Oratorio Music Concert

Sat, Mar 29, 2025, 18:00
Warsaw Philharmonic Orchestra, Warsaw Philharmonic Choir, Władysław Skoraczewski Artos Choir at the Teatr Wielki – Polish National Opera, Jan Willem de Vriend (Conductor), Dorota Szczepańska (Soprano), Jess Dandy (Contralto), Laurence Kilsby (Tenor), Halvor Festervoll Melien (Bariton), Karol Kozłowski (Tenor), Karol Kozłowski (Ewangelista), Lars Johansson Brissman (Bariton), Lars Johansson Brissman (Jezus), Bartosz Michałowski (Director of the Warsaw Philharmonic Choir), Danuta Chmurska (Director of the Artos Choir)
Jan Willem de Vriend, photo: Emelie Schäfer In the midst of the inevitable disputes over the most important achievement in Johann Sebastian Bach’s oeuvre, the St Matthew Passion keeps cropping up. As English musician and scholar John Butt has noted, it is curious that a masterpiece whose emotional charge reaches the limit of human endurance was written in a secondary German centre as Leipzig was in the eighteenth century. Not all those attending the Good Friday Lutheran services during which the Passions were performed in the Saxon city necessarily appreciated the massive scale of Bach’s work, together with its subtle drama. Today’s reception of the Passion would probably infuriate both the Leipzig townspeople and the composer himself. It is difficult to count all its contemporary performances and recordings, let alone the attempts at scientific interpretations of the symbols hidden on various levels of the score.

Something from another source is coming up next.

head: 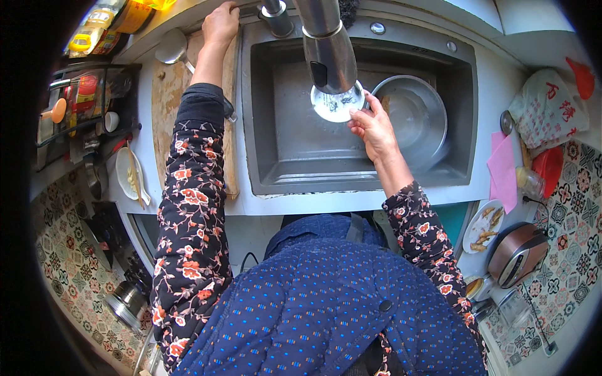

Numerous statements from present-day listeners echo the conviction of the timelessness of the arias, recitatives and choruses from the St Matthew Passion, which, as it turns out, appeal not only to believers, since Bach employed almost every available means of sound painting to tell a profoundly human story about the fragility of life, love, betrayal, violence and loss.